Segment Start: SOURCE DATA

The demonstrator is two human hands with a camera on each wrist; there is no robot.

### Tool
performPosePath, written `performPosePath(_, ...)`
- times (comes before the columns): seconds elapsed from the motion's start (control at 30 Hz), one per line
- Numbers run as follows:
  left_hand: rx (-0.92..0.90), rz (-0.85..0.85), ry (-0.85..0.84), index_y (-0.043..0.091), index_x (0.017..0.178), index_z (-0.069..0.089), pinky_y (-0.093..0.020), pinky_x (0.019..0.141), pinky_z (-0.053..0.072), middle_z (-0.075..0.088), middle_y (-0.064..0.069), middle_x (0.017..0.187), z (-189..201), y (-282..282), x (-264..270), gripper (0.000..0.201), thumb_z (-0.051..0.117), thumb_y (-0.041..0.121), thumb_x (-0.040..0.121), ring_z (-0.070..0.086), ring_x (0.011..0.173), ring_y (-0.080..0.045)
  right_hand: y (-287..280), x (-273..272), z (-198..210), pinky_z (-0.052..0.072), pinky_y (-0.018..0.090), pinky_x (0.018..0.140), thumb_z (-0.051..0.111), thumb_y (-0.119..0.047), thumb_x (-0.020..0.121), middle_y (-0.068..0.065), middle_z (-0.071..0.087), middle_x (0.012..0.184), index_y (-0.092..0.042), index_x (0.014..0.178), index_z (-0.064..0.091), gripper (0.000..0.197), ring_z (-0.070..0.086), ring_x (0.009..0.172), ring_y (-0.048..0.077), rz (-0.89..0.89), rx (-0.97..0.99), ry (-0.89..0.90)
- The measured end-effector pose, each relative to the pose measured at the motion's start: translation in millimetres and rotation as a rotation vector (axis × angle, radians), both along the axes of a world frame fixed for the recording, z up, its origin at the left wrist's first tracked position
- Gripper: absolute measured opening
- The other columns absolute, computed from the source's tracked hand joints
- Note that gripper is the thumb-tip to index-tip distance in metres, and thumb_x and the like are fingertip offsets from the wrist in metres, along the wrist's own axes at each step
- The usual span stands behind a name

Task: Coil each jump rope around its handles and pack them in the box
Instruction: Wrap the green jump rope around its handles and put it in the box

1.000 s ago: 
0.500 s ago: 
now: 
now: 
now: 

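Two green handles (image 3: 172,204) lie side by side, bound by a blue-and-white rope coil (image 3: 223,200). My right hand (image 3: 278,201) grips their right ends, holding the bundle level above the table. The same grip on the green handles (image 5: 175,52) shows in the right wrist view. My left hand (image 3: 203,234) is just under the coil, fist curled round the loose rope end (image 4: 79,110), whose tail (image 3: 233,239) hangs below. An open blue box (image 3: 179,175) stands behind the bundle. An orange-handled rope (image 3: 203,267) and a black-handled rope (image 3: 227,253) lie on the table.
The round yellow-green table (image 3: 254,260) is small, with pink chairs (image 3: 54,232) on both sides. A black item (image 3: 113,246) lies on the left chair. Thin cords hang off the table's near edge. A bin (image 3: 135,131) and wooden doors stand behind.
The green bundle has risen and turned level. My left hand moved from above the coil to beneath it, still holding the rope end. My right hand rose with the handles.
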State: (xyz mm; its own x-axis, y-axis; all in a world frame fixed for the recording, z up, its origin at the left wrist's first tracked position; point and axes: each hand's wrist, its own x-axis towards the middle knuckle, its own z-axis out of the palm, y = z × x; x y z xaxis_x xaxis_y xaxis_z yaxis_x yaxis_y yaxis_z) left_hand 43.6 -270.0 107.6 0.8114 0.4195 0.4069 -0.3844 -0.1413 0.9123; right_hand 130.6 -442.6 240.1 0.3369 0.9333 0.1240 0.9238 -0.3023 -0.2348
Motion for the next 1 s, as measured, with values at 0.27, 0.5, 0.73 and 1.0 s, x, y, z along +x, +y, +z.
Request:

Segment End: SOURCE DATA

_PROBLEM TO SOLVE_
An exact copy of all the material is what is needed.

_WORKED SOLUTION_
The demonstrator is two human hands with a camera on each wrist; there is no robot.

### Tool
performPosePath, written `performPosePath(_, ...)`
- times (comes before the columns): seconds elapsed from the motion's start (control at 30 Hz), one per line
- Numbers run as follows:
  left_hand: rx (-0.92..0.90), rz (-0.85..0.85), ry (-0.85..0.84), index_y (-0.043..0.091), index_x (0.017..0.178), index_z (-0.069..0.089), pinky_y (-0.093..0.020), pinky_x (0.019..0.141), pinky_z (-0.053..0.072), middle_z (-0.075..0.088), middle_y (-0.064..0.069), middle_x (0.017..0.187), z (-189..201), y (-282..282), x (-264..270), gripper (0.000..0.201), thumb_z (-0.051..0.117), thumb_y (-0.041..0.121), thumb_x (-0.040..0.121), ring_z (-0.070..0.086), ring_x (0.011..0.173), ring_y (-0.080..0.045)
  right_hand: y (-287..280), x (-273..272), z (-198..210), pinky_z (-0.052..0.072), pinky_y (-0.018..0.090), pinky_x (0.018..0.140), thumb_z (-0.051..0.111), thumb_y (-0.119..0.047), thumb_x (-0.020..0.121), middle_y (-0.068..0.065), middle_z (-0.071..0.087), middle_x (0.012..0.184), index_y (-0.092..0.042), index_x (0.014..0.178), index_z (-0.064..0.091), gripper (0.000..0.197), ring_z (-0.070..0.086), ring_x (0.009..0.172), ring_y (-0.048..0.077), rz (-0.89..0.89), rx (-0.97..0.99), ry (-0.89..0.90)
- The measured end-effector pose, each relative to the pose measured at the motion's start: translation in millimetres and rotation as a rotation vector (axis × angle, radians), both along the axes of a world frame fixed for the recording, z up, its origin at the left wrist's first tracked position
- Gripper: absolute measured opening
- The other columns absolute, computed from the source's tracked hand joints
- Note that gripper is the thumb-tip to index-tip distance in metres, and thumb_x and the like are fingertip offsets from the wrist in metres, along the wrist's own axes at each step
- The usual span stands behind a name

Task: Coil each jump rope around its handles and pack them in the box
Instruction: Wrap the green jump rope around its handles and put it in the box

1.000 s ago: 
0.500 s ago: 
now: 
now: 
now: 

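Two green handles (image 3: 172,204) lie side by side, bound by a blue-and-white rope coil (image 3: 223,200). My right hand (image 3: 278,201) grips their right ends, holding the bundle level above the table. The same grip on the green handles (image 5: 175,52) shows in the right wrist view. My left hand (image 3: 203,234) is just under the coil, fist curled round the loose rope end (image 4: 79,110), whose tail (image 3: 233,239) hangs below. An open blue box (image 3: 179,175) stands behind the bundle. An orange-handled rope (image 3: 203,267) and a black-handled rope (image 3: 227,253) lie on the table.
The round yellow-green table (image 3: 254,260) is small, with pink chairs (image 3: 54,232) on both sides. A black item (image 3: 113,246) lies on the left chair. Thin cords hang off the table's near edge. A bin (image 3: 135,131) and wooden doors stand behind.
The green bundle has risen and turned level. My left hand moved from above the coil to beneath it, still holding the rope end. My right hand rose with the handles.
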State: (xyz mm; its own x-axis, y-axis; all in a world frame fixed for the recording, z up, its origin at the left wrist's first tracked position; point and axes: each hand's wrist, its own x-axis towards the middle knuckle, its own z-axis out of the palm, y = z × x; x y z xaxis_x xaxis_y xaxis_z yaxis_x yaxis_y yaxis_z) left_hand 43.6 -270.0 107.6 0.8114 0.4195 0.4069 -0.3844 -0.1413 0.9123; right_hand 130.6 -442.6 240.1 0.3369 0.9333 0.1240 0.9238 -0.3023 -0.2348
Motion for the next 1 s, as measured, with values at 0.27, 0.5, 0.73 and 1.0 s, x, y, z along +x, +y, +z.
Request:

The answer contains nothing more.